TASK DETAILS:
Repeat, exactly and in full, the lines of the listing below, but without any pictures.

GIVEN DATA:
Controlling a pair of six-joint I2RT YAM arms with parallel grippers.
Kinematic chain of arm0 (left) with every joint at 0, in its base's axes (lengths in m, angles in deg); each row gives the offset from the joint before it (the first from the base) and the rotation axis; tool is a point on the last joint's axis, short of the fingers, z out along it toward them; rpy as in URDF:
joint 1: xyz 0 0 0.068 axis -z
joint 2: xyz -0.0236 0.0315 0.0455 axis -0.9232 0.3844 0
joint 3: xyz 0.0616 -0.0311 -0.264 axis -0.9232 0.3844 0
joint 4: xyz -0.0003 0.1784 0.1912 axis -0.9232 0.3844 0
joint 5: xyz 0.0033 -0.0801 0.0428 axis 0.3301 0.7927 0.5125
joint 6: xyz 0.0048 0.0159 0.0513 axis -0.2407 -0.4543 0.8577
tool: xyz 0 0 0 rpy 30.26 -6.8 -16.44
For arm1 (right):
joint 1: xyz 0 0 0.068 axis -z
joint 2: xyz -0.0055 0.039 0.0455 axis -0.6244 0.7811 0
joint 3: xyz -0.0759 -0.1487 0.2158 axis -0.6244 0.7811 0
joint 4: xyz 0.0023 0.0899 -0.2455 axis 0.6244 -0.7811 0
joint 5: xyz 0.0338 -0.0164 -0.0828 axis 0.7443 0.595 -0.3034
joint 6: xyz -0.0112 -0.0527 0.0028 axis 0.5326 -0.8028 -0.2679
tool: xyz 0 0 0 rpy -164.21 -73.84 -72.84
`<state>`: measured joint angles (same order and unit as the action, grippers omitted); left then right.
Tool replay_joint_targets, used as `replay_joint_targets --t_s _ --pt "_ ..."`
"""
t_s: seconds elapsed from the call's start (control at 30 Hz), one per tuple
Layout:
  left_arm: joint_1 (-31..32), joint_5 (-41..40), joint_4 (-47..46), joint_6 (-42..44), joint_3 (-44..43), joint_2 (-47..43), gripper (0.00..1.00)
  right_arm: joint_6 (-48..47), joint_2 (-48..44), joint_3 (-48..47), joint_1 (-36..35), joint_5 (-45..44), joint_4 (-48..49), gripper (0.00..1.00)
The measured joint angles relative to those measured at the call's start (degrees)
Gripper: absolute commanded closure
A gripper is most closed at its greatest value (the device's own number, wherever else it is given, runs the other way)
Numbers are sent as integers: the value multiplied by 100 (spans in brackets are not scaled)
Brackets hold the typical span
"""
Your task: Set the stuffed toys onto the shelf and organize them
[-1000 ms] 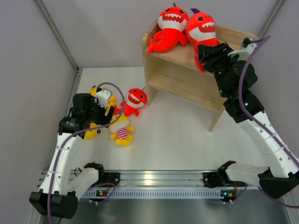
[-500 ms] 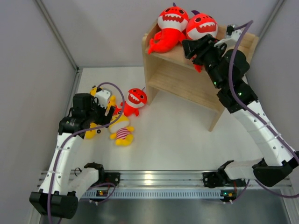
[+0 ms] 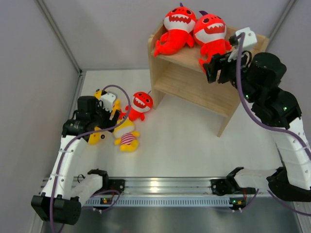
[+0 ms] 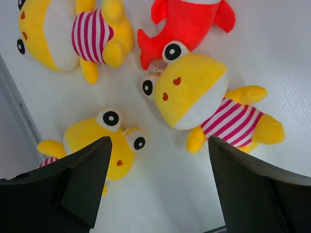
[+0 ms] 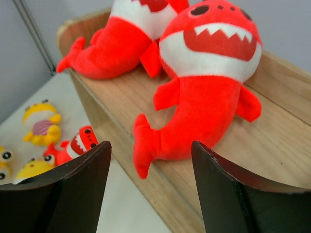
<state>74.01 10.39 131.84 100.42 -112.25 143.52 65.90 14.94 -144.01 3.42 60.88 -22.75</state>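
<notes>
I see red-orange sharks [image 5: 204, 87] with white toothy mouths on the pale wood shelf [image 5: 272, 141], and yellow toys [image 4: 194, 92] in red-and-white striped shirts on the white table [image 4: 272, 58].

Overhead camera sees all; wrist cameras closely face yellow toys [image 4: 192, 92] and shelf [image 5: 282, 145].

White table [image 3: 194, 145] carried the wooden shelf [image 3: 192, 90] at far right. Near left lay one red shark [image 3: 140, 104] and three yellow striped-shirt toys [image 4: 194, 94], clustered close together.
</notes>
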Motion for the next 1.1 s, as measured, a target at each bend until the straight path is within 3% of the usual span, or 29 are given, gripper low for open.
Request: replay_joint_targets --t_s 0.37,0.47,0.63,0.93,1.1 --pt "0 -2 4 2 0 -52 13 -278 374 446 -105 -90 -184 48" --pt "0 0 7 2 0 -59 13 -199 367 448 -105 -164 -136 80" --pt "0 0 7 4 0 -63 13 94 387 483 -105 -232 92 99" --pt "0 0 7 7 0 -90 13 745 350 1021 -149 -212 1036 100" --pt "0 0 9 24 0 -90 13 1093 247 1510 -175 -216 1805 87"
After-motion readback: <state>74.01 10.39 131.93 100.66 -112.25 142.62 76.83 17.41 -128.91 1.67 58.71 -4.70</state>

ANSWER BELOW:
Controlling a pair of six-joint I2RT YAM arms with parallel grippers.
Kinematic chain of arm0 (left) with every joint at 0, in its base's axes (lengths in m, angles in deg); each row gives the offset from the joint before it (the first from the base) and the rotation axis; tool is a point on the last joint's axis, short of the fingers, z out along it toward them; rpy as in URDF:
joint 1: xyz 0 0 0.068 axis -z
joint 2: xyz -0.0236 0.0315 0.0455 axis -0.9232 0.3844 0
joint 3: xyz 0.0616 -0.0311 -0.264 axis -0.9232 0.3844 0
joint 4: xyz -0.0003 0.1784 0.1912 axis -0.9232 0.3844 0
joint 5: xyz 0.0033 -0.0801 0.0428 axis 0.3301 0.7927 0.5125
joint 6: xyz 0.0048 0.0159 0.0513 axis -0.2407 -0.4543 0.8577
tool: xyz 0 0 0 rpy 30.26 -6.8 -16.44
For arm1 (right):
joint 1: xyz 0 0 0.068 axis -z
joint 2: xyz -0.0055 0.039 0.0455 axis -0.6244 0.7811 0
joint 3: xyz -0.0759 -0.1487 0.2158 axis -0.6244 0.7811 0
joint 4: xyz 0.0023 0.0899 -0.2455 axis 0.6244 -0.7811 0
joint 5: xyz 0.0338 -0.0164 -0.0828 axis 0.7443 0.595 -0.3034
joint 6: xyz -0.0112 -0.0527 0.0028 axis 0.5326 -0.8028 -0.2679
tool: xyz 0 0 0 rpy -164.21 -73.84 -72.84
`<state>`: measured joint angles (same order and unit as the action, grippers omitted); left then right.
Tool replay_joint_targets, used as `replay_joint_targets --t_s _ --pt "_ ..."`
"""
t_s: seconds elapsed from the call's start (control at 30 Hz), one per tuple
Layout:
  left_arm: joint_1 (-31..32), joint_5 (-41..40), joint_4 (-47..46), joint_6 (-42..44), joint_3 (-44..43), joint_2 (-47..43), gripper (0.00..1.00)
  right_arm: joint_6 (-48..47), joint_2 (-48..44), joint_3 (-48..47), joint_1 (-36..35), joint_5 (-45..44), joint_4 (-48..49), gripper (0.00..1.00)
The measured joint angles relative to those measured at the call's start (degrees)
Gripper: absolute commanded closure
A gripper is most closed at its greatest value (the device's own number, wherever else it is given, runs the other way)
Numbers are sent as integers: the value multiplied by 100 (spans in brackets are not scaled)
Brackets hold the typical span
"""
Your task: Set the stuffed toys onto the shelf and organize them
[-1000 ms] 
[-500 ms] 
[+0 ms] 
[+0 ms] 
[+0 ms] 
<state>74.01 10.39 131.84 100.42 -112.25 143.52 65.90 14.94 -144.01 3.42 60.88 -22.75</state>
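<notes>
I see red-orange sharks [image 5: 204, 87] with white toothy mouths on the pale wood shelf [image 5: 272, 141], and yellow toys [image 4: 194, 92] in red-and-white striped shirts on the white table [image 4: 272, 58].

Overhead camera sees all; wrist cameras closely face yellow toys [image 4: 192, 92] and shelf [image 5: 282, 145].

White table [image 3: 194, 145] carried the wooden shelf [image 3: 192, 90] at far right. Near left lay one red shark [image 3: 140, 104] and three yellow striped-shirt toys [image 4: 194, 94], clustered close together.
</notes>
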Motion for the next 1.1 s, as measured, a target at each bend until the straight path is within 3% of the usual span, or 29 are given, gripper low for open.
Request: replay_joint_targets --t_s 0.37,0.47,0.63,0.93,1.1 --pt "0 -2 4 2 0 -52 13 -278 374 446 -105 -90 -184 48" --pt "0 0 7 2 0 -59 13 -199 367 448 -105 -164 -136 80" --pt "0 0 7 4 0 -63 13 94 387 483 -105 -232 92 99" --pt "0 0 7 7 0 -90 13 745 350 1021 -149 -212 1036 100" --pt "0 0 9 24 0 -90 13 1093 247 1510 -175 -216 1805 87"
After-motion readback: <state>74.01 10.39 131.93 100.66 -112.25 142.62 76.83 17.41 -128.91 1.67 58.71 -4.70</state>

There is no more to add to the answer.